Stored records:
* * * * * * * * *

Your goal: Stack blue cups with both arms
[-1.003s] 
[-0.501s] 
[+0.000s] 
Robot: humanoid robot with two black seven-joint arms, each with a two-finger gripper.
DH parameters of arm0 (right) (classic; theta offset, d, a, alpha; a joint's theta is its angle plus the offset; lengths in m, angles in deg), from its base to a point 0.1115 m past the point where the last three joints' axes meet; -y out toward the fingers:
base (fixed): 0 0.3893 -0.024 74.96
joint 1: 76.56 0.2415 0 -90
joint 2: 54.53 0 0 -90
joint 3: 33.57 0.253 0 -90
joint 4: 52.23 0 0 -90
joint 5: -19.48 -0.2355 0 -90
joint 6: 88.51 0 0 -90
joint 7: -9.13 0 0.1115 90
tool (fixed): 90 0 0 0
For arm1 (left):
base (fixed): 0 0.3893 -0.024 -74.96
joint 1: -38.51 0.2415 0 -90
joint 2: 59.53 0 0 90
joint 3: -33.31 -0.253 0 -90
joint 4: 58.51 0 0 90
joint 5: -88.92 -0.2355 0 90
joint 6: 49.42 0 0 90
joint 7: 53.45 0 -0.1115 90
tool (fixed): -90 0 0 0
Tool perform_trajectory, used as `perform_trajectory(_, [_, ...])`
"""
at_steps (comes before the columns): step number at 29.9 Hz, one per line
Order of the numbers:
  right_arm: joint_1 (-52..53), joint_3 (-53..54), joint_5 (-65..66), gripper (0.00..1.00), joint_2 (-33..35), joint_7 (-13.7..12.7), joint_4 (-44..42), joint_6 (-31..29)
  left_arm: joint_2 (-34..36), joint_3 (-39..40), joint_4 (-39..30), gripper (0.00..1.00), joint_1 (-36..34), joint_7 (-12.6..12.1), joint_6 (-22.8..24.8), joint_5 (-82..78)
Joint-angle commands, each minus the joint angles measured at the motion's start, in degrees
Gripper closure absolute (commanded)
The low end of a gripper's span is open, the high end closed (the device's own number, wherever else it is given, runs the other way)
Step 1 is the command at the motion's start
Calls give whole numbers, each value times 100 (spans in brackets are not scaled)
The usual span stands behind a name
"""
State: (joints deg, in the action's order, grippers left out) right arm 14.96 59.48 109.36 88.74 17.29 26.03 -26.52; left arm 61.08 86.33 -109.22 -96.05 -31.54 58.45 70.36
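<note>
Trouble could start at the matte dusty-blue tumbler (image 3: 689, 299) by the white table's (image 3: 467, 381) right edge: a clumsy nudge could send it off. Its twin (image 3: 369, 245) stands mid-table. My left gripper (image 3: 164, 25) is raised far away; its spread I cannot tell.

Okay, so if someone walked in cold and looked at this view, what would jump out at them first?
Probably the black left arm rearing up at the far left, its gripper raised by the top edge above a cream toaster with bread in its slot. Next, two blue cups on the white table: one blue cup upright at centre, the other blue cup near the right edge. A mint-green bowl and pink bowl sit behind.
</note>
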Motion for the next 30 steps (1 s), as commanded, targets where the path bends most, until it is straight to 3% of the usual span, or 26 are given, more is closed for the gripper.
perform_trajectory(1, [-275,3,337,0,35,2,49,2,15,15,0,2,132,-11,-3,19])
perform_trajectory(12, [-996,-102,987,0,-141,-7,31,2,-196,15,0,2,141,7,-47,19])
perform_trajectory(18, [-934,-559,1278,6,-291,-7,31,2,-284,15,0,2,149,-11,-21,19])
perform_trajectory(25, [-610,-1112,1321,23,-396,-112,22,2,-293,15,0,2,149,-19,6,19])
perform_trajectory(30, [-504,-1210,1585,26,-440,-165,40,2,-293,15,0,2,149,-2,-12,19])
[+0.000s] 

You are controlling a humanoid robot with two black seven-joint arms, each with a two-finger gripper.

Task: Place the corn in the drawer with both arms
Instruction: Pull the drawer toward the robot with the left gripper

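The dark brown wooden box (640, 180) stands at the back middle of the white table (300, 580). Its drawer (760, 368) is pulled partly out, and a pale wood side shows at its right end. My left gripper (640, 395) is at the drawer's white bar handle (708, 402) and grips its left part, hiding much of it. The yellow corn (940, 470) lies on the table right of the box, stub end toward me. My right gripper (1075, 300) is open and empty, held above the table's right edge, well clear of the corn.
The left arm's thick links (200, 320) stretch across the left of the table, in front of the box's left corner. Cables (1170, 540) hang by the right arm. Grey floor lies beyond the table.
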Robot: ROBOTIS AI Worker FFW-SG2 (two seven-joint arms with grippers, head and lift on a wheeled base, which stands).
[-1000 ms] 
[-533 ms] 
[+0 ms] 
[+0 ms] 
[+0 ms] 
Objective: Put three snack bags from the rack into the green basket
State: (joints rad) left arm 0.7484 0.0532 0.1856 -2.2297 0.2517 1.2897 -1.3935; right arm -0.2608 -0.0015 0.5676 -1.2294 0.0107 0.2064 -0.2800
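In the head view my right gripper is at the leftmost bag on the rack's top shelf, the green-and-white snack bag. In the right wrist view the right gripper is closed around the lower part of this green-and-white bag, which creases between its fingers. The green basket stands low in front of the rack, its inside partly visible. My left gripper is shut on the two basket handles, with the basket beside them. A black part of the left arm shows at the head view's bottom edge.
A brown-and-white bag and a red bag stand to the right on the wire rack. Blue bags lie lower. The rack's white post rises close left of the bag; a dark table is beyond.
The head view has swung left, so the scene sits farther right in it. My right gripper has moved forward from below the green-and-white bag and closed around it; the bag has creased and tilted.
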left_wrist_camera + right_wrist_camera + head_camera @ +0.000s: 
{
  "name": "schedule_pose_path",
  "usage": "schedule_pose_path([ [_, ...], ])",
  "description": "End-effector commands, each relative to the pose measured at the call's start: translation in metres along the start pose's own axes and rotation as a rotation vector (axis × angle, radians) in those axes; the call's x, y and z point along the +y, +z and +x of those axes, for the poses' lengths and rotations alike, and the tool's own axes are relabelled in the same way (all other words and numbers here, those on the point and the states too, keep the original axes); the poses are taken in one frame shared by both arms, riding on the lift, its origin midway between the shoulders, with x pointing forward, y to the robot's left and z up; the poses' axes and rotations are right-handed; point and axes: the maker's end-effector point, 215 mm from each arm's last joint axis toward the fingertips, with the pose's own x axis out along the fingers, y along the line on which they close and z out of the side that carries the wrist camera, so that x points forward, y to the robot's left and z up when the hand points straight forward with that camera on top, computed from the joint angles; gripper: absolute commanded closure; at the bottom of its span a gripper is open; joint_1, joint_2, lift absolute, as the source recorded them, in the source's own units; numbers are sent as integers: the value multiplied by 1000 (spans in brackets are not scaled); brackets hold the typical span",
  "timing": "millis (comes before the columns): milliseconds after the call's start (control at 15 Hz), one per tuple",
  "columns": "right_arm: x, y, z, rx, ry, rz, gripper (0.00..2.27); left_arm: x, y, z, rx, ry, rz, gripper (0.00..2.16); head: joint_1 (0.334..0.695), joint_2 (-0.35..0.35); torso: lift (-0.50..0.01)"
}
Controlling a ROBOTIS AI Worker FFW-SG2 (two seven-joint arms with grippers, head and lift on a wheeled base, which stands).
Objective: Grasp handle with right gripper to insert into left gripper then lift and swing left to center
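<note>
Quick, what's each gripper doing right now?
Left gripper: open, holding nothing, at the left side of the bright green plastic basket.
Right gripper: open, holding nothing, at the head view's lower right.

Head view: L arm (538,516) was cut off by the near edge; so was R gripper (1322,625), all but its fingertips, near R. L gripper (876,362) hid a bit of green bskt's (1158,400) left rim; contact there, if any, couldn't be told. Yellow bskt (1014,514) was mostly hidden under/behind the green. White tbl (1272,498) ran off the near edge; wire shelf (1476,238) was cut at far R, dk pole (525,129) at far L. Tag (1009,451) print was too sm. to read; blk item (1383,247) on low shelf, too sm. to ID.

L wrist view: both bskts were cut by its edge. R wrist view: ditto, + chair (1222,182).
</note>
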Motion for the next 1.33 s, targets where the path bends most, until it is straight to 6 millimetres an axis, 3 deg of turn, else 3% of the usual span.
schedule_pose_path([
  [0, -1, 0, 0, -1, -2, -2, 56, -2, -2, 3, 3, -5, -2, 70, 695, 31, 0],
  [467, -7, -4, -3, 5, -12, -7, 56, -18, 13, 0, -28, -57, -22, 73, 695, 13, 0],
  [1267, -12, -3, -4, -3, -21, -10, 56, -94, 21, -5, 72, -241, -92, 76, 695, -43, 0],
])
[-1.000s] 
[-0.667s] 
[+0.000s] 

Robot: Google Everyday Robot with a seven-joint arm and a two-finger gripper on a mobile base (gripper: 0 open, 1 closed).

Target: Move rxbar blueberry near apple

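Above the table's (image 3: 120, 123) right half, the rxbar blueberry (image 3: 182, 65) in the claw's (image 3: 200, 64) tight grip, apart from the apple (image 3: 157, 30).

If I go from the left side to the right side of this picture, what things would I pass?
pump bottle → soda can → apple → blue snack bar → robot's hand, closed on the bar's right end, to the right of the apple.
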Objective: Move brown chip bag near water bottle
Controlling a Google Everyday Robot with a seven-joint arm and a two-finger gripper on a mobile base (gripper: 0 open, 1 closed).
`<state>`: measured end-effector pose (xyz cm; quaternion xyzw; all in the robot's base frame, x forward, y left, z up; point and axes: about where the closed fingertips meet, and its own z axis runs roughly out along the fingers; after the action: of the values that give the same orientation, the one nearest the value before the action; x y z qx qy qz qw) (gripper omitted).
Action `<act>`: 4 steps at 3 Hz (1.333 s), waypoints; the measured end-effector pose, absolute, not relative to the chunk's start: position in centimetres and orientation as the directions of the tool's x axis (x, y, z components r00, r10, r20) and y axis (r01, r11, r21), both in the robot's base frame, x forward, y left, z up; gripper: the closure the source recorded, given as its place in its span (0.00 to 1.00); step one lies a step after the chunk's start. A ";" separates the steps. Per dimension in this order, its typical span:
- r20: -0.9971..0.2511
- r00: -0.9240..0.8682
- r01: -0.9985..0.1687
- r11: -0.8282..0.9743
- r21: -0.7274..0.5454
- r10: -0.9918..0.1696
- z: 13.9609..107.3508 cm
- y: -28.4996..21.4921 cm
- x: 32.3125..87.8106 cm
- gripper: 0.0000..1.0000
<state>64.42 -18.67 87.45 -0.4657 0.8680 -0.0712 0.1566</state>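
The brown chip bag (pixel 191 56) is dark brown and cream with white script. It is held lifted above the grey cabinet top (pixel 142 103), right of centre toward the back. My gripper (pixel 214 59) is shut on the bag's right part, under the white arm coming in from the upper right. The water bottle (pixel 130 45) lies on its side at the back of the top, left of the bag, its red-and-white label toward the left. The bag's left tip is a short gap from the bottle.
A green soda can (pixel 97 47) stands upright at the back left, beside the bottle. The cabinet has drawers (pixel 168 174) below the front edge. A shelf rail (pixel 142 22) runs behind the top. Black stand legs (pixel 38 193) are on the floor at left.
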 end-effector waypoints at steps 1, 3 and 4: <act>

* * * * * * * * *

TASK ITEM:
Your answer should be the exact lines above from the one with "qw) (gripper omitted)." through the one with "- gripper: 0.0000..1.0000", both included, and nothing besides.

FINISHED EXERCISE:
`<state>`: measured end-effector pose (xyz cm; quaternion xyzw; all in the robot's base frame, x forward, y left, z up; point and axes: about where the closed fingertips meet, and its own z axis runs roughly out along the fingers; after the action: of the values that give the same orientation, the one nearest the value before the action; x y z qx qy qz qw) (gripper omitted).
Action `<act>`: 4 steps at 3 Hz (1.333 s), waypoints; the measured end-effector pose, absolute, not relative to the chunk's start: position in centimetres and orientation as the directions of the tool's x axis (x, y, z components r00, r10, r20) and y axis (r01, r11, r21), both in the robot's base frame, x forward, y left, z up; gripper: the closure the source recorded, given as its place in its span (0.00 to 1.00); step one lies a step after the chunk's start. A ";" separates the steps. Per dimension in this order, its typical span:
- r20: -0.9971..0.2511
- r00: -0.9240..0.8682
- r01: -0.9985..0.1687
- r11: -0.8282..0.9743
- r21: -0.7274..0.5454
- r10: -0.9918..0.1696
- z: 13.9609..107.3508 cm
- y: -28.4996..21.4921 cm
- x: 32.3125..87.8106 cm
- gripper: 0.0000..1.0000

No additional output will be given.